INFORMATION SUPPLIED =>
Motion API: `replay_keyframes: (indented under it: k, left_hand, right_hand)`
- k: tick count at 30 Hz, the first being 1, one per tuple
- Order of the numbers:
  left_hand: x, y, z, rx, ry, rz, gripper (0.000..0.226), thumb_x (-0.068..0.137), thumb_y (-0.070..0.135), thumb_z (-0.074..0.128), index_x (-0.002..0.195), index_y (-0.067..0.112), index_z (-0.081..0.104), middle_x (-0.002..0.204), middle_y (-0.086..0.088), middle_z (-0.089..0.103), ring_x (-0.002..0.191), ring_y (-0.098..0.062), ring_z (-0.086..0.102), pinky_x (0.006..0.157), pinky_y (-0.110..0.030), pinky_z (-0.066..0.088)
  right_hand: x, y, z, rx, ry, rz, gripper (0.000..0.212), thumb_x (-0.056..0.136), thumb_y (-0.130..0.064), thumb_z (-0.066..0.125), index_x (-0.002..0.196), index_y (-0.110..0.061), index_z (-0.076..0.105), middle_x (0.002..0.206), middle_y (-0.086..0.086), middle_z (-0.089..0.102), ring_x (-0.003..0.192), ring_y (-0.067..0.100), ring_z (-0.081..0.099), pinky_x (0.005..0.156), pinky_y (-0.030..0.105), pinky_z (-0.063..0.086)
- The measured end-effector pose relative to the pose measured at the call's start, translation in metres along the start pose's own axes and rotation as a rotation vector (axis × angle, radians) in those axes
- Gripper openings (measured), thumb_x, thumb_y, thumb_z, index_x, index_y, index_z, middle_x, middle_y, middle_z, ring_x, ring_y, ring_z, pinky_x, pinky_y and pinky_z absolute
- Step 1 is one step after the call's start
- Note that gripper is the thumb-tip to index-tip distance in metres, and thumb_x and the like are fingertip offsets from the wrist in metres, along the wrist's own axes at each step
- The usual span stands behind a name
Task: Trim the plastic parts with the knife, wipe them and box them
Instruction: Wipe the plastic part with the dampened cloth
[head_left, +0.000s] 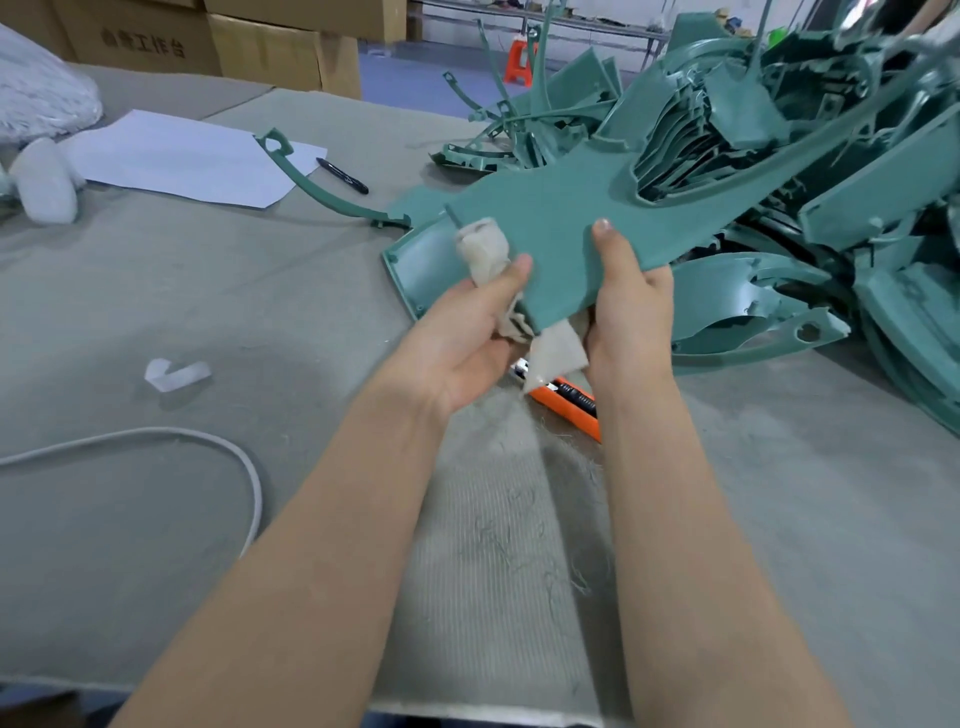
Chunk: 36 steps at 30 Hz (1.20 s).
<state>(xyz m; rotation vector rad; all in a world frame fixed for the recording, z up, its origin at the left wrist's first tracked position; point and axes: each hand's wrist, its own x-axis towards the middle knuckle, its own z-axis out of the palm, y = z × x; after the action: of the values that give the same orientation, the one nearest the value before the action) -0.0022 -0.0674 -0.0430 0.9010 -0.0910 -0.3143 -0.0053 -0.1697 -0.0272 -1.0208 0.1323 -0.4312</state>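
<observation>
A long teal plastic part (571, 218) is held up over the grey table (156, 291). My right hand (631, 301) grips its near edge, thumb on top. My left hand (467, 327) holds a beige cloth (485, 249) against the part's left end, thumb pressed on the plastic. More of the cloth hangs below the part, between my hands. The orange utility knife (571, 402) lies on the table under my hands, partly hidden by the cloth. A big heap of teal plastic parts (779, 130) fills the right side.
A curved teal strip (317, 187) lies near a white paper sheet (182, 156) and a black pen (343, 175). A white cord (228, 447) loops at the left. Cardboard boxes (208, 41) stand at the back. Plastic shavings lie on the table in front of me.
</observation>
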Motion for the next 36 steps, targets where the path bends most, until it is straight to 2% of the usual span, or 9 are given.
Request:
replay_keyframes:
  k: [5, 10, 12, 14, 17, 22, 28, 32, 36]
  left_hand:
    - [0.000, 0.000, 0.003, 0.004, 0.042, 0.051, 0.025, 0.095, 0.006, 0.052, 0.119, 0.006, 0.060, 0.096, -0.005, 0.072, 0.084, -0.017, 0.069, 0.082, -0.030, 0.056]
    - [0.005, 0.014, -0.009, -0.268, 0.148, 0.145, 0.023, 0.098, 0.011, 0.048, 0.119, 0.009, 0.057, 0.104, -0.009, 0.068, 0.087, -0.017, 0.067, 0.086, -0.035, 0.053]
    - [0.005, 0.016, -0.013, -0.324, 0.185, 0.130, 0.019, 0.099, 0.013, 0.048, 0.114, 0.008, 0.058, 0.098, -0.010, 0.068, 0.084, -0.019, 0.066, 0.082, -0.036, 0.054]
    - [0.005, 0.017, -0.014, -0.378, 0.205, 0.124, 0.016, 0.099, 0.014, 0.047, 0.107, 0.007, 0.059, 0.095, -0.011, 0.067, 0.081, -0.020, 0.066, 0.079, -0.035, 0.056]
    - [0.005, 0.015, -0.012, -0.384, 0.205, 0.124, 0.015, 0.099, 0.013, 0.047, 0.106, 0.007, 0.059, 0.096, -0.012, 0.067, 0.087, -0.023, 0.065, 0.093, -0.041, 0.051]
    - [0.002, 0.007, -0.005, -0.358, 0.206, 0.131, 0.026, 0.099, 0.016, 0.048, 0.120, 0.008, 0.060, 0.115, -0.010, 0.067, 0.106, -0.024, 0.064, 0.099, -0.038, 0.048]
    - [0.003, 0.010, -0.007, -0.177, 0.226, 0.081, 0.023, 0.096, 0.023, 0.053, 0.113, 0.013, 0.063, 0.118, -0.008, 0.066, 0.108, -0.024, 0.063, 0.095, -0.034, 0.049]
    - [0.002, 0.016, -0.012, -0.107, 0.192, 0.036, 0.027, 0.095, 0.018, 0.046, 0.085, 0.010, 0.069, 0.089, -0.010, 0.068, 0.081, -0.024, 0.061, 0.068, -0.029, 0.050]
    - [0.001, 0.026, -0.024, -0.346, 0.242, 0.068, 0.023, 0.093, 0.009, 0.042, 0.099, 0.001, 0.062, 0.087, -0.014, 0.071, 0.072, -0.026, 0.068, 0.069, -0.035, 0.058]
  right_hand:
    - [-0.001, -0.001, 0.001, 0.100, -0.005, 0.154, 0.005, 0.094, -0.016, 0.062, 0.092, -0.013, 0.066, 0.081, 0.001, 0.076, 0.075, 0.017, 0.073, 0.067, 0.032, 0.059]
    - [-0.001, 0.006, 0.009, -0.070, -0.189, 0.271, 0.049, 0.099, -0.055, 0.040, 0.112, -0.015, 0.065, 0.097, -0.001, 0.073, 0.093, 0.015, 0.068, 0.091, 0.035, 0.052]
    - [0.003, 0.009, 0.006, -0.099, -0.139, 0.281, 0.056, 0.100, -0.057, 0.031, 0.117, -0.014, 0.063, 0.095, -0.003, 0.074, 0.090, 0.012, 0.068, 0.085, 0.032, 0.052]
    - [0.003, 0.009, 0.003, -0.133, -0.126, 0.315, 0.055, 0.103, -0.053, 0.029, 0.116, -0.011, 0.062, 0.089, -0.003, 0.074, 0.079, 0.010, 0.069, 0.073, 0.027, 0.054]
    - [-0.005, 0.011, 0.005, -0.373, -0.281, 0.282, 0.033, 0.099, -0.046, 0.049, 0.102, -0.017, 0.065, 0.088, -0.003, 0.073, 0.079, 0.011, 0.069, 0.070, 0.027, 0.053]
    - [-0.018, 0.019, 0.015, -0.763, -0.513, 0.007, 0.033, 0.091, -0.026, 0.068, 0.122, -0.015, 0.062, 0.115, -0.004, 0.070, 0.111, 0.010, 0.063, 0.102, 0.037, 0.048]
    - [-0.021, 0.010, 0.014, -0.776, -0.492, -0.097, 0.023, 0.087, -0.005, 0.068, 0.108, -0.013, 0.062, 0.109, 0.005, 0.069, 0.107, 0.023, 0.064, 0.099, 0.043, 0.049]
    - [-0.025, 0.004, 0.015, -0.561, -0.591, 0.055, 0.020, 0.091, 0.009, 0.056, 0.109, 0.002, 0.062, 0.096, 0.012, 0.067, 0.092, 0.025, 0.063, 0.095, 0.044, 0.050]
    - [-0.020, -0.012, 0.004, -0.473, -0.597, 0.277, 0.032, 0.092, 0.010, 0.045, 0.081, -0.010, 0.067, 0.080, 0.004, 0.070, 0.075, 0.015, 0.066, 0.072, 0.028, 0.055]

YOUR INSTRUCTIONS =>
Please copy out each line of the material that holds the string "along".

OUTPUT FOR THIS EXERCISE =>
- The measured end-effector pose relative to the pose measured at the call's start, translation in metres along the start pose's own axes and rotation as a rotation vector (axis × angle, radians) in those axes
- Note that gripper is the thumb-tip to index-tip distance in metres, and thumb_x and the like are fingertip offsets from the wrist in metres, along the wrist's own axes at each step

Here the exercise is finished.